The Laksa rich was a rich coconut curry broth with fish balls, tofu puffs, imitation crab meat, half an egg and steamed lettuce; served with a traditional side of Sambal (Malaysian chili sauce made with fish/shrimp paste). I would describe the coconut soup as being creamy, but not too heavy. I liked how nuanced this dish was; I especially liked the sweet and spicy kick from the oils of the curry paste—which was the most prominent flavour in the soup. When you order the Laksa you have the option for “rice noodles” (thin rice noodles) or “Lai Fun” (thick rice noodles).
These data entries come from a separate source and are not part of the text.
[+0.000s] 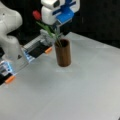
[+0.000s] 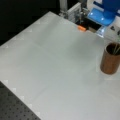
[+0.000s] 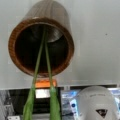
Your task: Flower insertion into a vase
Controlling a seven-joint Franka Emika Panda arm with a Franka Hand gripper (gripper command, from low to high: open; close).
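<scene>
Gripper (image 1: 58, 25): above the vase (image 1: 63, 53); finger spread cannot be told. Flower (image 1: 47, 26): stems inside the vase mouth, red bloom leaning out left of the fingers.

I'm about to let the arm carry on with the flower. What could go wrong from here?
1. The flower leans steeply, its red head well outside the vase, with only the stems inside; it may tip out.
2. The claw hangs close above the vase's rim; a sideways move could knock the vase over.
3. The vase stands close to a front view's right edge, so a shift there may go unseen.
</scene>
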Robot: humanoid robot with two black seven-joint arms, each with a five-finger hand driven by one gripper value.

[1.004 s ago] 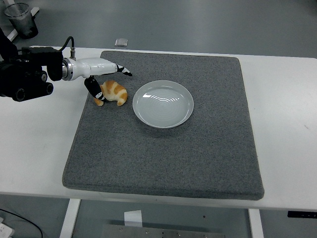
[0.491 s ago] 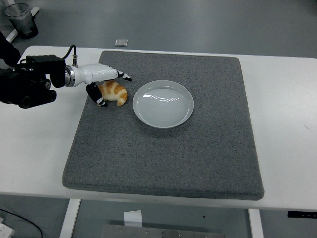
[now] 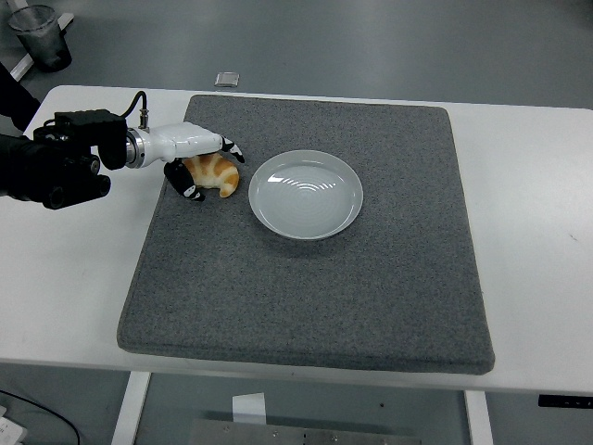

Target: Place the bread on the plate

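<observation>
Golden-brown bread (image 3: 216, 174) on grey mat (image 3: 306, 278), clasped by left robot hand (image 3: 196, 159), fingers curled over top, thumb against near side. White plate (image 3: 305, 194) just right of hand, unoccupied. White bench (image 3: 537, 232) beneath.

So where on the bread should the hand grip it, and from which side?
Across the thick middle of the bread, coming from above and the left, as the left hand does now. The croissant lies flat on the grey mat with its curved back up and tapered ends low, so the middle gives the fingers the most to close on. The plate sits just right, leaving that side tight.
</observation>
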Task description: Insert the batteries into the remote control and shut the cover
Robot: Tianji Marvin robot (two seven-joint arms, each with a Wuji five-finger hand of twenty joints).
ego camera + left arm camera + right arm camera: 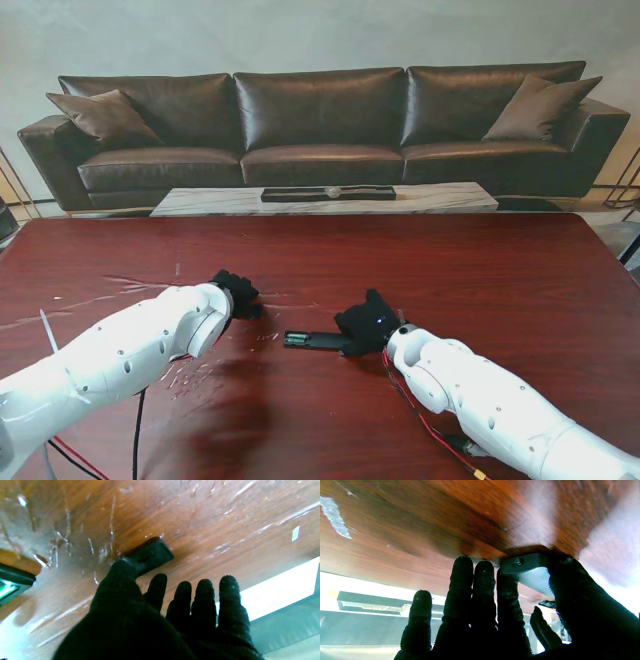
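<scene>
The black remote control [312,340] lies flat on the dark red table [480,270], its long side running left to right. My right hand [368,322] is closed over its right end. In the right wrist view the thumb [572,587] and the fingers [506,590] press on either side of the remote's end [527,566]. My left hand [238,294] rests on the table to the left of the remote, apart from it. Its fingers [203,597] are spread, and its thumb tip [123,571] touches a small black piece [150,553] lying on the wood. I cannot make out any batteries.
White flecks and scratches [185,375] mark the table near my left arm. A red and black cable [440,435] runs beside my right arm. Beyond the far edge stand a low marble table [325,200] and a dark sofa [320,125].
</scene>
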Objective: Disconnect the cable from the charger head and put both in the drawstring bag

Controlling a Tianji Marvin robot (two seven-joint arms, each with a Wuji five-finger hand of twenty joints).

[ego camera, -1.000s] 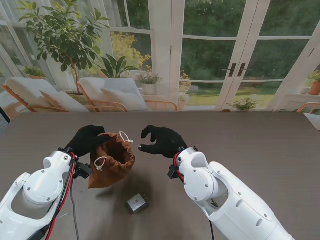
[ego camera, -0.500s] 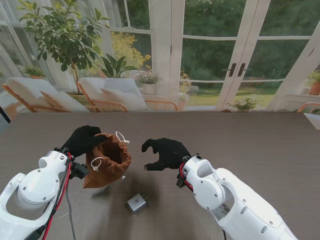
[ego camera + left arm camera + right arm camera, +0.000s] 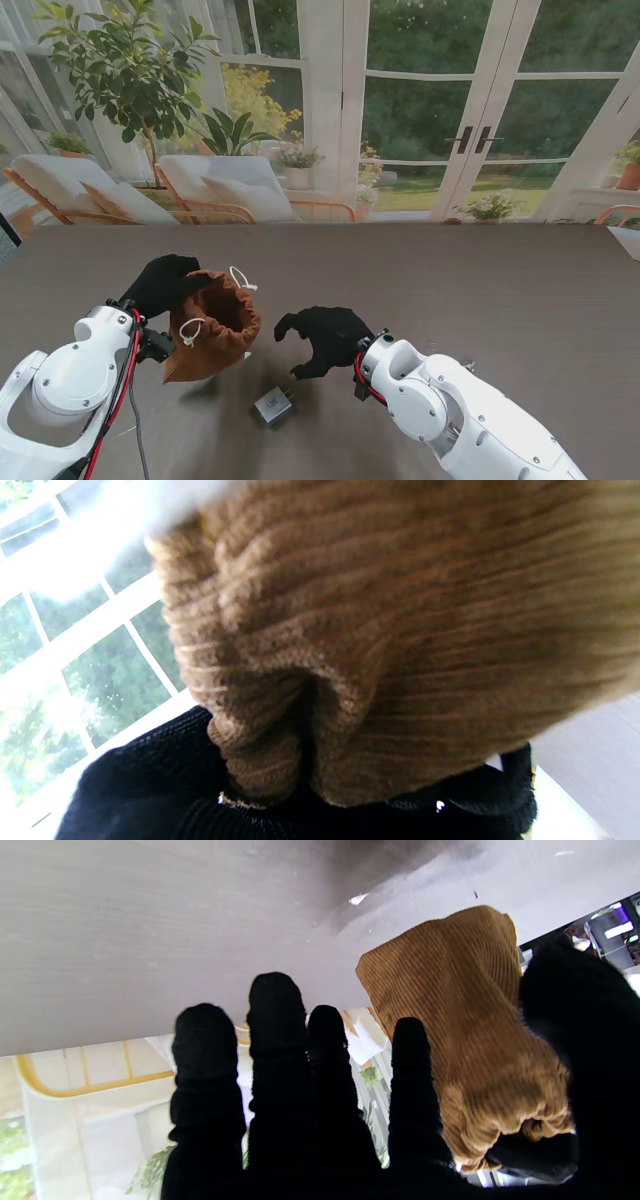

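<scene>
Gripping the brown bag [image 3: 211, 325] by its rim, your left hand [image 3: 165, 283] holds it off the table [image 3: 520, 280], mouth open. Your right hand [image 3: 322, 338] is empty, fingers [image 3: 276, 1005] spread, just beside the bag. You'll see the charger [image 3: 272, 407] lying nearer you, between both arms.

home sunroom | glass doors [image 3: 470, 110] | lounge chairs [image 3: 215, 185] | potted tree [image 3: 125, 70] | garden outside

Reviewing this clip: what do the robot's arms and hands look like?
Both arms have glossy white rounded shells. The left arm carries red and black cables; the right arm shows red wiring at the wrist. The left hand and right hand wear black knit gloves.
</scene>
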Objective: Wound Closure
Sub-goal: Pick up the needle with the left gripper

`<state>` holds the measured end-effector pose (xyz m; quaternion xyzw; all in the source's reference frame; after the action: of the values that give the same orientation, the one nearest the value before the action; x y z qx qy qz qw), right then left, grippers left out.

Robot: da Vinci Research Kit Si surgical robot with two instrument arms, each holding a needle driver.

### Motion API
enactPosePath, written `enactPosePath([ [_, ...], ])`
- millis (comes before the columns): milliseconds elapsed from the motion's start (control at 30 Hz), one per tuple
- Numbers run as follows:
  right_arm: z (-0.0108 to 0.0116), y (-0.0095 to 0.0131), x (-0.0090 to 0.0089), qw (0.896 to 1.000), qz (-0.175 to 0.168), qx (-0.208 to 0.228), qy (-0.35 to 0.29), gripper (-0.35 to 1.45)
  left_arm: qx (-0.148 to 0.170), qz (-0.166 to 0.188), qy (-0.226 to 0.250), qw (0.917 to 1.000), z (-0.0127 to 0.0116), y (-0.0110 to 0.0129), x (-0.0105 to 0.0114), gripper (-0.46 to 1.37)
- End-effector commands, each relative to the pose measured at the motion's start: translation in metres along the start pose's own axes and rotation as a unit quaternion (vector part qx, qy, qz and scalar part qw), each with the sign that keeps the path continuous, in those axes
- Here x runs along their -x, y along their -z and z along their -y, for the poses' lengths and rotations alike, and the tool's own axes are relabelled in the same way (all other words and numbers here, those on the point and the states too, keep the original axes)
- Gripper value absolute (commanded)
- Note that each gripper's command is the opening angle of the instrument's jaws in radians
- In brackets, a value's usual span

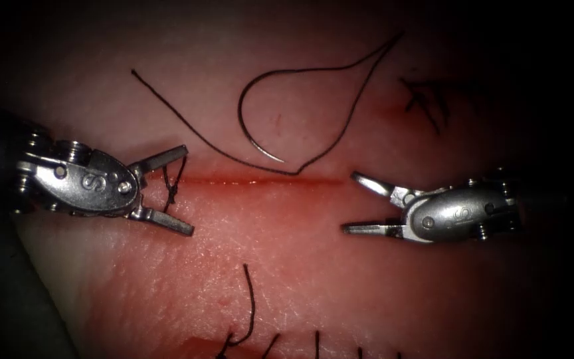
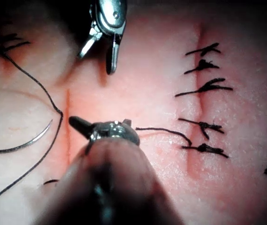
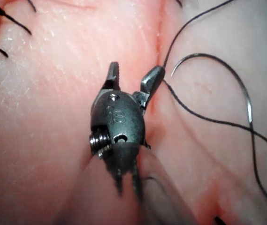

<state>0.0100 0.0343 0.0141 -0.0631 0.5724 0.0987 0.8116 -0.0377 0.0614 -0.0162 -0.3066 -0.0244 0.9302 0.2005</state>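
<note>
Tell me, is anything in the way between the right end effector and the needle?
Nothing visible blocks it. The needle lies free on the tissue above the cut, held by neither tool. The right end effector is open and empty, as is the left end effector. Only the thread lies between them.

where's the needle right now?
In the endoscope view the needle lies free on the tissue above the cut, between both open tools, neither holding it.

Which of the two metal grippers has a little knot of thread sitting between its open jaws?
The left gripper: a small knotted stitch sits between its jaws at the cut. The right gripper has bare tissue there.
</note>
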Motion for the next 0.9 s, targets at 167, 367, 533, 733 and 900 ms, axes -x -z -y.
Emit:
enactPosePath([
  [167,0.0002,0.0,0.0001,1.0,0.002,-0.004,0.002,1.02,0.006,0.041,-0.033,0.9986,0.0014,-0.0013,-0.0021,0.72],
  [367,0.0003,0.0002,0.0002,1.0,0.001,-0.005,0.002,1.02,0.006,0.064,-0.051,0.9966,0.0029,-0.0031,-0.0043,0.64],
  [533,0.0003,0.0002,0.0002,1.0,0.001,-0.005,0.002,1.02,0.011,0.097,-0.084,0.9917,0.0037,-0.0049,-0.0054,0.33],
  [733,0.0003,0.0004,0.0003,1.0,0.001,-0.006,0.003,1.02,0.01,0.108,-0.113,0.9876,0.0047,-0.007,-0.0058,-0.03],
  [900,0.0003,0.0005,0.0003,1.0,0.001,-0.007,0.003,1.01,0.011,0.127,-0.125,0.9839,0.0051,-0.0085,-0.0054,-0.01],
])
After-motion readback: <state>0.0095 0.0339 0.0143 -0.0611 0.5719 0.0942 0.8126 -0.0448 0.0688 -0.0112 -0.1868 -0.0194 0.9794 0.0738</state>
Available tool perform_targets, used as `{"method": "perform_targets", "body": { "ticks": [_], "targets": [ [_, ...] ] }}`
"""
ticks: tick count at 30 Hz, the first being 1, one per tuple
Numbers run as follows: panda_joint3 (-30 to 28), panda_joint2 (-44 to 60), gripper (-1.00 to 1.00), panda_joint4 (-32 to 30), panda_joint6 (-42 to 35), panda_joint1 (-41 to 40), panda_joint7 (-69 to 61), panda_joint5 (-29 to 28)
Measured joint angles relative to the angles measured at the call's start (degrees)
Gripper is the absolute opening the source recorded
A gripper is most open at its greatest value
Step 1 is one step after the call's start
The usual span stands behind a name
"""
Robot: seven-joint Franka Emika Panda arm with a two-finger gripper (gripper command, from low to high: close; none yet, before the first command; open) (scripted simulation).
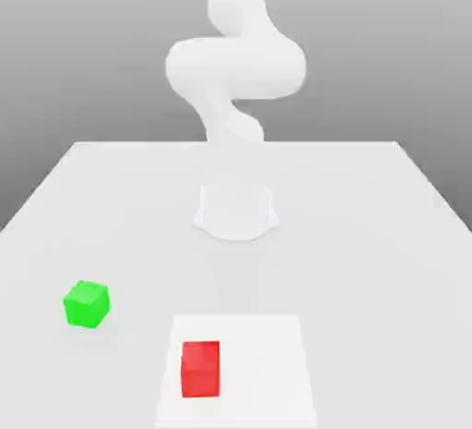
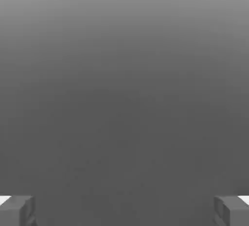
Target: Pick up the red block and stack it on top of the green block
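A small red cube-shaped block (image 1: pixel 200 369) sits on the flat white table (image 1: pixel 369 233), near the front edge in the exterior view, resting on a slightly brighter white rectangular patch (image 1: pixel 267 372) of the surface. A small bright green cube-shaped block (image 1: pixel 87 303) stands on the same table, towards the exterior view's left of the red one and a little farther back; the two are well apart and not touching, each lying flat on the surface. Behind them the smooth white robot arm (image 1: pixel 235 67) rises from its round white base (image 1: pixel 236 212) at the middle of the table, bending in curved segments and running up past the top of the picture, high above both blocks. In the hand view the gripper (image 2: pixel 124 210) faces a plain grey background, with its two grey fingertips (image 2: pixel 17 210) showing at opposite lower corners, spread wide with nothing between them, so the jaws stand released. The red block lies untouched on the table, with nothing on top of the green block.
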Motion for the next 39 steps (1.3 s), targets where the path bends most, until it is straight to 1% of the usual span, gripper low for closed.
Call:
{"method": "perform_targets", "body": {
  "ticks": [10,21,23,27,28,35,39],
  "targets": [
    [-3.0,21.1,0.00,-7.3,10.0,0.7,-4.3,1.2],
    [-4.3,44.0,0.00,-15.1,20.8,-0.6,-8.4,1.7],
    [-4.3,48.1,0.00,-15.8,23.3,-0.9,-8.9,1.8],
    [-2.9,56.4,0.00,-14.9,30.0,-1.9,-10.3,3.4],
    [-2.5,58.2,-1.00,-14.7,31.6,-2.3,-10.6,3.8],
    [-2.3,58.5,-1.00,-14.6,31.8,-2.4,-10.5,3.7],
    [-3.3,51.6,-1.00,-15.7,26.0,-1.7,-9.3,2.1]
  ]
}}
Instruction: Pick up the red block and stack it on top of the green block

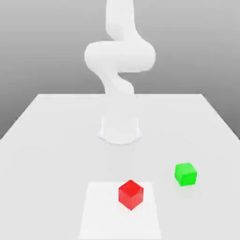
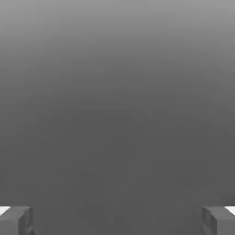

I opted for Lai Fun; my attempts at scooping and slurping the noodles out of the bowl was messy, to say the least. This dish paired perfectly with the provided Sambal condiment, as it provided an enhanced heat and carried more flavours through the broth.
The Beef Rendang was a well composed dish that allowed the flavors of coconut and galangal (a root that is closely related to ginger, but tastes more like a pepper/has a pine like aroma) to sing. Tropical Delight Noodle House’s Beef Rendang has sharp, punchy flavors that explode on impact with your taste buds. This dish is paired with a hearty serving of coconut rice, which was luscious and rich enough to provide some relief from the heat of the Rendang spices; the addition of the dried anchovies added a necessary crunchy texture and added a nice touch of saltiness. I adored how the beef was perfectly cooked and tender to the touch (the texture of how a well braised brisket should be.) This dish was so wonderful I am already making plans to come again over the weekend for round two! Also, keep in mind that this place is cash or debit only—additionally it can become overcrowded on Friday and Saturday (this restaurant is on the small side), but this can be resolved by opting for takeout instead. Also keep in mind that it is not the most efficiently run restaurant: your food will not come out all at the same time, resulting in many members of the party picking at the unlucky person’s meal that was served first. I guarantee that this will happen even if it isn’t busy and yours is the only table seated—the dishes appear to be cooked to order, no cuts, no buts, no coconuts (this is a lie, there is a lot of coconut involved in the making of the food). Just remember to go with only your friendliest and kind hearted friends on your first time, and there will be no issues here with the odd meal pacing. Most importantly: drive your beater car should you decide to come here. Not only is finding parking difficult (if you go on the weekend) trying to park is fifty shades of WTF. I’ve heard of people having their rims stolen while in the area—while I cannot attest to being rim robbed, I can say that I’ve seen tons of cars being recklessly backed into and have experienced more than my fair share of door dings (you have been warned).